Coal Committee at 12. Met Lord Bathhurst, with whom I had some conversation as to the Duke’s reading letters in answer to Lord Anglesey. He begged me to go to the Duke, and try to induce him not to do so. I found the Duke agreeing with me entirely as to the danger of the president, and disposed to read only what might be absolutely necessary.
Lord Anglesey brought forward his motion for ‘the letter of recall.’
The Duke answered him, and so well that even Lord Holland could not say one word. So the thing ended.
The Duke had been assured by the King, and within the last fortnight the King had given the same assurance to Aberdeen, that Lord Anglesey had not permission to read confidential letters.

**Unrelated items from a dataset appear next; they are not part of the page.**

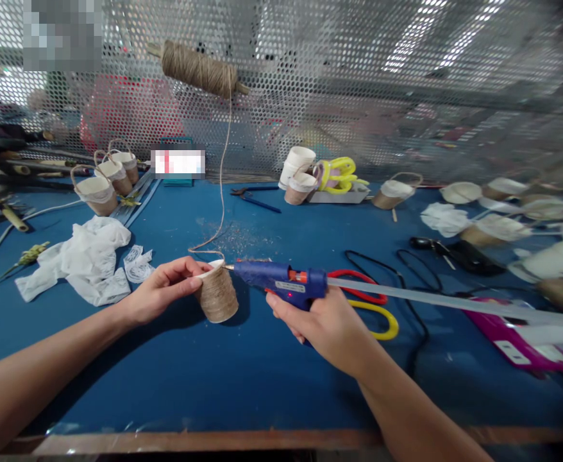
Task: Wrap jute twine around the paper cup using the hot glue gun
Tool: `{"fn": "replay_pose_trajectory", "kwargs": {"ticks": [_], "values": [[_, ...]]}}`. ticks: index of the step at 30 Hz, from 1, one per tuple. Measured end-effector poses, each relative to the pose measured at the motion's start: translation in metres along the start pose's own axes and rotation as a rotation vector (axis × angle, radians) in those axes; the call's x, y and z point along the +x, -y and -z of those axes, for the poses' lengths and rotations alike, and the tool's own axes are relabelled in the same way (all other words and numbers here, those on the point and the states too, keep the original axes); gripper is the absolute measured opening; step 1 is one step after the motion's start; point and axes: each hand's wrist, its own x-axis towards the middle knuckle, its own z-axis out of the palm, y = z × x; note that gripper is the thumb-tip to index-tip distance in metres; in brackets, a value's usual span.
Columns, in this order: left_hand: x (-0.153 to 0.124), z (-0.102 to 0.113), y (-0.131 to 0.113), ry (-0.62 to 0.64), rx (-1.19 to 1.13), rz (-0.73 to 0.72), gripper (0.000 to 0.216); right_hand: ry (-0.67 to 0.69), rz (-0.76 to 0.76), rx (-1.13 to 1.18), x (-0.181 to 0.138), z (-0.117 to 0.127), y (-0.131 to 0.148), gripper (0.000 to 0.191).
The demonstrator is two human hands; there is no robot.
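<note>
My left hand (163, 289) pinches the rim of a small cup wrapped in jute twine (218, 296), held just above the blue table (243, 378). My right hand (322, 324) grips a blue glue gun (281, 279) whose nozzle touches the cup's upper rim. A clear glue stick (430, 303) sticks out of the gun's back to the right. A strand of twine (222, 173) runs from the cup up to a jute spool (197, 67) mounted on the mesh wall.
Red and yellow scissors (372, 308) lie under the gun. White lace and cloth (86, 256) lie at left. Finished twine baskets (103, 186) stand at back left, more cups (301, 176) at the back centre and right. Black cable (406, 282), pliers (252, 196) and a magenta tool (517, 337) are nearby.
</note>
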Motion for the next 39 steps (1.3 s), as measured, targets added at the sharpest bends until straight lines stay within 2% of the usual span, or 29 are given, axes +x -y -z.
{"fn": "replay_pose_trajectory", "kwargs": {"ticks": [6, 17, 29, 39], "values": [[0.0001, -0.0013, -0.0006, 0.001, 0.002, 0.006, 0.016, -0.002, -0.024, 0.034, -0.0029, -0.0014, 0.0042, 0.012], [0.0008, -0.0032, -0.0019, 0.000, -0.011, -0.006, 0.015, -0.002, 0.094, 0.023, -0.0054, -0.0061, 0.0046, 0.006], [-0.0005, -0.0016, -0.0017, -0.002, 0.017, 0.011, 0.016, -0.007, 0.025, -0.054, 0.0011, 0.0021, 0.0000, 0.022], [-0.0005, -0.0042, -0.0040, -0.034, 0.029, 0.011, 0.019, -0.026, 0.044, -0.077, -0.0005, 0.0007, -0.0002, 0.021]]}}
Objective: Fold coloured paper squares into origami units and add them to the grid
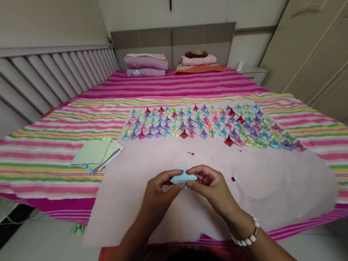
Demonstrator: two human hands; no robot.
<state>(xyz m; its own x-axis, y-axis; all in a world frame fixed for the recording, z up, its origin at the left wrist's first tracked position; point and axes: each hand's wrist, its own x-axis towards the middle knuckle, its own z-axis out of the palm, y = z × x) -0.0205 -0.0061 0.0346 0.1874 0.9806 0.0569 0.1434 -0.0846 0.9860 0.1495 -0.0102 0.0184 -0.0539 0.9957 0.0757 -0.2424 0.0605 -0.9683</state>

Lord Anglesey stated that he had the King’s permission.
The Duke certainly seemed to contradict him.
Lord Londonderry threw a note over to me suggesting that the contradiction was so direct there might be an awkward explanation out of doors unless the thing were softened down.
I mentioned this to Lord Bathurst. He thought not.
However, when he replied, Lord Anglesey treated the contradiction as absolute, and Lord Bathurst told the Duke he must give some explanation, which the Duke did, saying he did not mean to accuse Lord Anglesey of declaring he had the King’s permission when he had not, but only that he had reason to think he had not. In fact, the King, as we always thought, told the Duke one thing and Lord Anglesey another; and the only result of the debate is that the King is proved to have told a lie.
Lord Wharncliffe, who overtook me as I was riding
home, considered Lord
Anglesey to be blown out of water.
At Lady Brownlow’s ball I talked with Lord Farnborough, Longford, and Beresford. All thought the reading of the letters should have been stopped, and that the Duke did wrong to read anything. We could not stop the reading of the letters when the King’s permission to read them was stated distinctly by Lord Anglesey. The misery is that we have a lying master.
May 5.
I called at the Treasury and saw the Duke. On the subject of what took place yesterday he said, that having received the King’s commands to declare Lord Anglesey had not his permission to read the letters, he could not do otherwise than make the observations he did. The gravamen of the charge against Lord Anglesey as arising out of those letters is that in the last he declares his intention of using them as public documents; and this being the ground upon which the King had acquiesced in his being relieved, for the King to have afterwards permitted the reading of those letters would have been a withdrawal of confidence from his Ministers.
I met Lord Ravensworth and talked to him upon the subject. He seemed to be in a sort of alarm as to what took place yesterday. This is superfluous. The Duke’s explanation that he did not mean to say Lord Anglesey had reason to think he was permitted to read those letters was quite sufficient. The Duke added that he had understood the contrary.